* **PROBLEM**:
The copy you print must match the listing exactly, with its pictures removed.

* **DATA PROVIDED**:
***
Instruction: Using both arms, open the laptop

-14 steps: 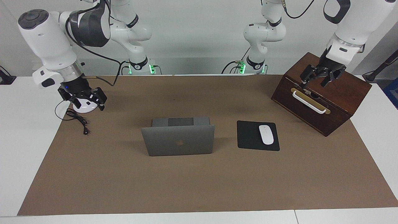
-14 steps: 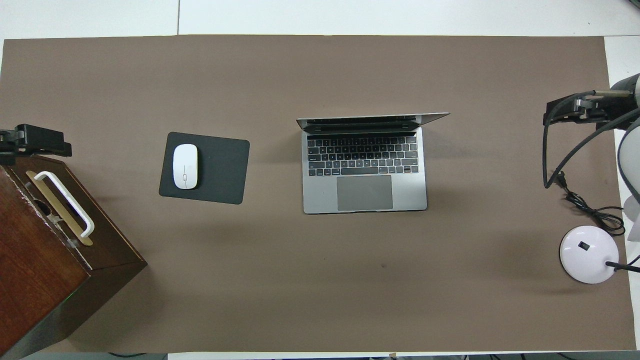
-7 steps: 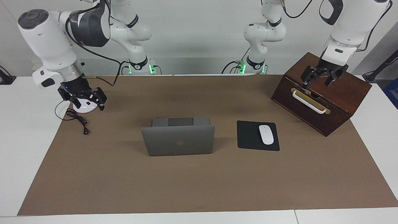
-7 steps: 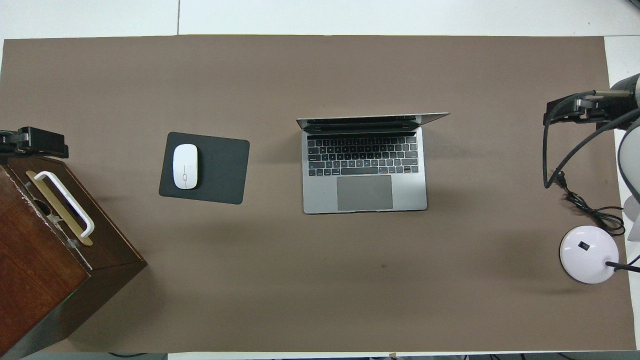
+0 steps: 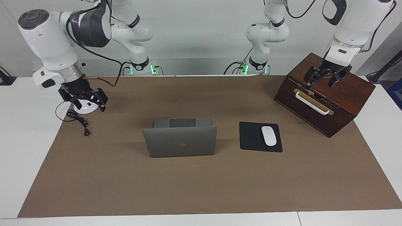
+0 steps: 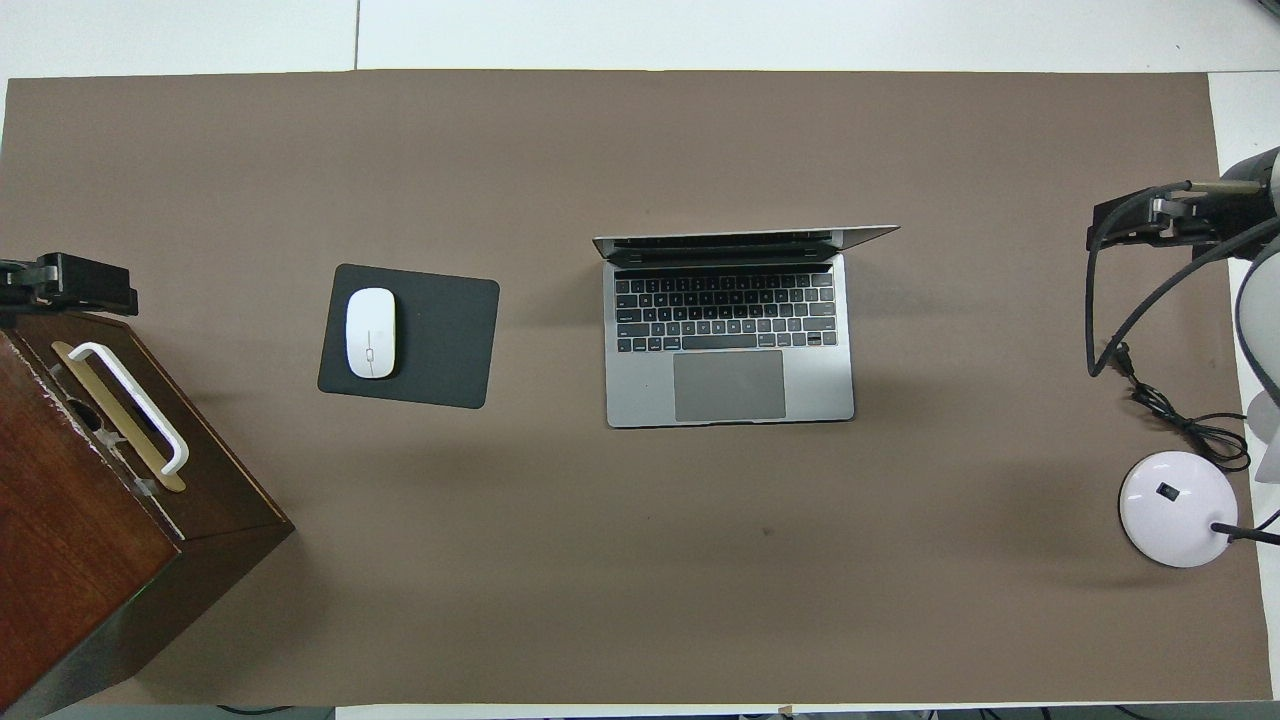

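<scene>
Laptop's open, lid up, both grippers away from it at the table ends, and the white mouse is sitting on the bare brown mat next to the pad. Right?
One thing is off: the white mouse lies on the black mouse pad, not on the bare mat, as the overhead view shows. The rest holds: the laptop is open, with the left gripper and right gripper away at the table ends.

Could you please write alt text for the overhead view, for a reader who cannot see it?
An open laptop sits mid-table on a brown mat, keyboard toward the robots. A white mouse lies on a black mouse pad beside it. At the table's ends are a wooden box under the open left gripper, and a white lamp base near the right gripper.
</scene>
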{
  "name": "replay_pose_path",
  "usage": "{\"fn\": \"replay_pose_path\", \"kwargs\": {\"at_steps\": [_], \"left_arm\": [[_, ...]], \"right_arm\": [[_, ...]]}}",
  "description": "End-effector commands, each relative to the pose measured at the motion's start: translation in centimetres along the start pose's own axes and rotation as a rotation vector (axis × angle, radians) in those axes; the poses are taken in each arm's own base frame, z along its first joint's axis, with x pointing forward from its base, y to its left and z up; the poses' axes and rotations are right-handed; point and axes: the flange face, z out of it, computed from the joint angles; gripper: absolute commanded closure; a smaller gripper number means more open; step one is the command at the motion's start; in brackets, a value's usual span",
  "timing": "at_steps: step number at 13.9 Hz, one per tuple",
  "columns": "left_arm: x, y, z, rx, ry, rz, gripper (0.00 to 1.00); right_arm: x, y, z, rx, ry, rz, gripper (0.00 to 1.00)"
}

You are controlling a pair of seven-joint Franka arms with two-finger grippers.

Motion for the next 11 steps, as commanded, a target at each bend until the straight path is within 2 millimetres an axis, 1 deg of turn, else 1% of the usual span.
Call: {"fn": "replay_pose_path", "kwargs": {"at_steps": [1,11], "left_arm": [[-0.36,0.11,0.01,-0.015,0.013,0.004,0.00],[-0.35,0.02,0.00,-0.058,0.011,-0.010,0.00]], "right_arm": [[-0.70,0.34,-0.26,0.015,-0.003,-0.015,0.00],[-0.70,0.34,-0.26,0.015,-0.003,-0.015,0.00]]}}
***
* **OUTPUT**:
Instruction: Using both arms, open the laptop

-14 steps: 
-14 steps: 
-7 steps: 
-7 steps: 
+0 steps: 
+0 steps: 

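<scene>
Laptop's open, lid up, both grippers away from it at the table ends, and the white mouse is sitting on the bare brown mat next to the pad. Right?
One thing is off: the white mouse lies on the black mouse pad, not on the bare mat, as the overhead view shows. The rest holds: the laptop is open, with the left gripper and right gripper away at the table ends.

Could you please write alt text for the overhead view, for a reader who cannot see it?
An open laptop sits mid-table on a brown mat, keyboard toward the robots. A white mouse lies on a black mouse pad beside it. At the table's ends are a wooden box under the open left gripper, and a white lamp base near the right gripper.
</scene>
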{
  "name": "replay_pose_path",
  "usage": "{\"fn\": \"replay_pose_path\", \"kwargs\": {\"at_steps\": [_], \"left_arm\": [[_, ...]], \"right_arm\": [[_, ...]]}}",
  "description": "End-effector commands, each relative to the pose measured at the motion's start: translation in centimetres along the start pose's own axes and rotation as a rotation vector (axis × angle, radians) in those axes; the poses are taken in each arm's own base frame, z along its first joint's axis, with x pointing forward from its base, y to its left and z up; the poses' axes and rotations are right-handed; point and axes: the flange face, z out of it, computed from the joint angles; gripper: absolute commanded closure; a smaller gripper number means more open; step one is the command at the motion's start; in brackets, a value's usual span",
  "timing": "at_steps: step number at 13.9 Hz, one per tuple",
  "columns": "left_arm: x, y, z, rx, ry, rz, gripper (0.00 to 1.00); right_arm: x, y, z, rx, ry, rz, gripper (0.00 to 1.00)"
}

You are controlling a pair of seven-joint Franka arms with two-finger grippers.

Motion for the next 11 steps, as commanded, a target at each bend until the straight path is within 2 millimetres an axis, 1 deg of turn, else 1% of the usual span.
Call: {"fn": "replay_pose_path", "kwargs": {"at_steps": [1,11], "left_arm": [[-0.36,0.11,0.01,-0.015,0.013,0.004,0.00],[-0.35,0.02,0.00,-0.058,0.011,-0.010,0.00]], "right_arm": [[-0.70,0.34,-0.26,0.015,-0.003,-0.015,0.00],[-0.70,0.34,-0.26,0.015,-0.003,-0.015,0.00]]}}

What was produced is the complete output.